Image retrieved from Cloudflare | What is rate limiting

System Design Concept: Rate limiting

6 min readJun 20, 2022

When you hear the word “rate limiting” your mind should bring up limitation, hindrance, or even exercising control on something. As the terminology suggests that is exactly what it means. You implement an algorithm into a system to control the number of API requests the system receives.

Rate limiting is the methodology adopted to limit the number of requests a user can make to an API endpoint. Large-scale distributed systems are often built with rate-limiting features to protect the underlying services and resources of the system from abusive attacks towards the system in the form of high-frequency API calls by bots.

Types of Attacks:

Brute force attacks

As the name suggests this is a brute force way of looking at every possible ways to attack the system to gather sensitive information. In this attack a malicious user tries to gather sensitive information such as passwords, credit card information and other sensitive and personal information.

2. DoS and DDoS attacks

DoS and DDoS (Distributed Denial of Service Attacks) are targeted attacks on large-scale distributed systems by a vicious attacker with the help of a network of bots (commonly known as bot-nets) to disrupt the entire service platform of the company’s system.

Bot-Net Army that attacks a distributed system — Image Source: Cloudflare | DDoS | What-is-a-DDoS-attack

3. Web Scraping

This is when a computer is programmed to extract out the valuable information from websites that have information exposed onto a publicly consumable API. The entire purpose of scraping algorithms is to scrape publicly available high value data.

Why should we implement Rate Limiting?

Rate limiting allows you to improve the availability of the system such that all users requesting information from the system are supplied with data in an equitable manner.

No single user or a bot that throttles up the requests are provided with a response to expose the system to the bot such that it becomes unavailable for other users.

Secondly, rate limiting enhances the security of the system by preventing malicious attackers from destroying the system using bot-nets. Specifically, they use brute-force algorithms to attack the system using a single machine or even multiple machines that constitute a network of bots known as a bot-net.

Different ways to rate limit

Token Bucket Algorithm:

The token bucket algorithm enforces requests to be processed based on the token available for that request per unit time. In other words, when a request comes in, it is assigned a token from a bucket, such that the request is processed.
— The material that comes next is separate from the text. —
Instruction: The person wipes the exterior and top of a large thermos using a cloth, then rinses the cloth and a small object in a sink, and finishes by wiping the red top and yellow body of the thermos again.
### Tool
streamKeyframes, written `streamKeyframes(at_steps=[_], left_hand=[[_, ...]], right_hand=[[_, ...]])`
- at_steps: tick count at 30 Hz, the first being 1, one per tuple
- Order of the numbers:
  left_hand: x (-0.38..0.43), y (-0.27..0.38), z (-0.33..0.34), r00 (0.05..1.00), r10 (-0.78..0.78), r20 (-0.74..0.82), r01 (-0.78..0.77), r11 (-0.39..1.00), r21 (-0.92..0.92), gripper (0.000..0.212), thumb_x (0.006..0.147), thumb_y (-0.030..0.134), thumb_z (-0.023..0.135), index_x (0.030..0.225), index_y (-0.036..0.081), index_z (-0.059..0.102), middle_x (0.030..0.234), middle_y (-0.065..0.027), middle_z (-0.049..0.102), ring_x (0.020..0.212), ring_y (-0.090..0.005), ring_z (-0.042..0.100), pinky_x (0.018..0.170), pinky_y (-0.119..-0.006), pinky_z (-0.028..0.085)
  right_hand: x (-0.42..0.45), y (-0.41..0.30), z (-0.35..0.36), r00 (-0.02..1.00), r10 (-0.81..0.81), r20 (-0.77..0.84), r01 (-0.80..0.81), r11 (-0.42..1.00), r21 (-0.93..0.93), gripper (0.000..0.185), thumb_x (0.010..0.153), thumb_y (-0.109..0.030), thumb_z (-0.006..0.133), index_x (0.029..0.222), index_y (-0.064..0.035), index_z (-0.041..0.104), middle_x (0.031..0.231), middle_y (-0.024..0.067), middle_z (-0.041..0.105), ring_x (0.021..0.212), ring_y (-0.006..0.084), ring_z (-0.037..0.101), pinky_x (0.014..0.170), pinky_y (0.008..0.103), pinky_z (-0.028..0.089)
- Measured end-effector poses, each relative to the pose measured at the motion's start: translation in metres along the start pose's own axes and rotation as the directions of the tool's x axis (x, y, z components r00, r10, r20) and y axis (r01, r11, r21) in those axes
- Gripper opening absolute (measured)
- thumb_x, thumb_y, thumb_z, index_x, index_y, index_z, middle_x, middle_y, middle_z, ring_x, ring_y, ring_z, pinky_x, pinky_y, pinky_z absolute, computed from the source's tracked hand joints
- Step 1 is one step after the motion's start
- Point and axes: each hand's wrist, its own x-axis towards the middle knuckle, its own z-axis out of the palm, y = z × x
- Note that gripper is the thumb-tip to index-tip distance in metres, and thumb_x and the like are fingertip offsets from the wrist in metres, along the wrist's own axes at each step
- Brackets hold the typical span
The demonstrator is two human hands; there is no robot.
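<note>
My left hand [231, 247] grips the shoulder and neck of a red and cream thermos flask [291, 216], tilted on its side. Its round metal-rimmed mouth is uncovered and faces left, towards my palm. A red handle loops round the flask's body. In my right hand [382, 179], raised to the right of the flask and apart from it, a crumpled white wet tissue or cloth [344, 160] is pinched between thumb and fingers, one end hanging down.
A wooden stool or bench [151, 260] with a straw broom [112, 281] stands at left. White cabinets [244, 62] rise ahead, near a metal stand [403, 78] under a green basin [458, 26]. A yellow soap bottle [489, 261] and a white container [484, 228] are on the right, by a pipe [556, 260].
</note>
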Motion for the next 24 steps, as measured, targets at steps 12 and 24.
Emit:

If the request doesn’t have a token to pick from the bucket, then this request is dropped. This limits the number of requests based on the number of tokens available for a period of unit time.

Leaky Bucket Algorithm

Alternative to the token bucket algorithm, a leaky bucket allows the user to send a burst of requests at a time that will be collected by some sort of a queue (or bucket). This queue processes requests at a consistent rate. Once the queue is full any more requests received from the user are leaked or dropped.

Fixed Window Counter Algorithm

A fixed window counter algorithm is another way to limit the requests based on a time frame window. A time window of size N allows for a stream of requests to be accepted by the system. However, the window has a threshold similar to the bucket algorithms we mentioned earlier. All requests that exceed the threshold within the same window are discarded.

Image retrieved from Quinbay | Understanding Rate-limiting Algorithms

Sliding Log Algorithm

This is a dynamic approach to recording the request rate for each fixed window by time stamping the requests, such that requests coming are ensured to not be dropped instantaneously. Instead, a log of timestamps is recorded to estimate the rate, and requests that exceed the calculated rate and held back for acceptance onto the next timestamp. This is pretty useful because it avoids the window being on a fixed timestamp.

Sliding Window Algorithm

This algorithm utilizes a hybrid approach of using the logging technique from sliding log and the window increments from fixed window to precisely calculate the rate of incoming requests. The constant and precise calculation of the rate allows for the smooth acceptance of the requests while simultaneously limiting bursts of requests in fractions of time.

Best way rate limiting technique

My two cents on this section about the best ways to rate limit really depends on the system that you are building. While plowing through sources what I’ve learned is that there is no single best way to implement a rate-limiting technique. However, if your website/system is receiving large amounts of requests per second then the suggested technique for rate limiting would be Sliding Window Algorithm.

Unlike the leaky bucket algorithm where requests are starved and fixed window counter algorithm where denial of bursts of requests is avoided when you use the hybrid approach of the sliding window technique.

Conclusion

These rate-limiting algorithms are proven to work well for single-server systems. They provide a safe, effective and robust way to protect systems from malicious attacks of bot-nets or a vicious attacker. The novelty of the sliding window algorithm precisely calculates the rate while simultaneously maintaining the boundary conditions of a window of time, where the window of time is not fixed.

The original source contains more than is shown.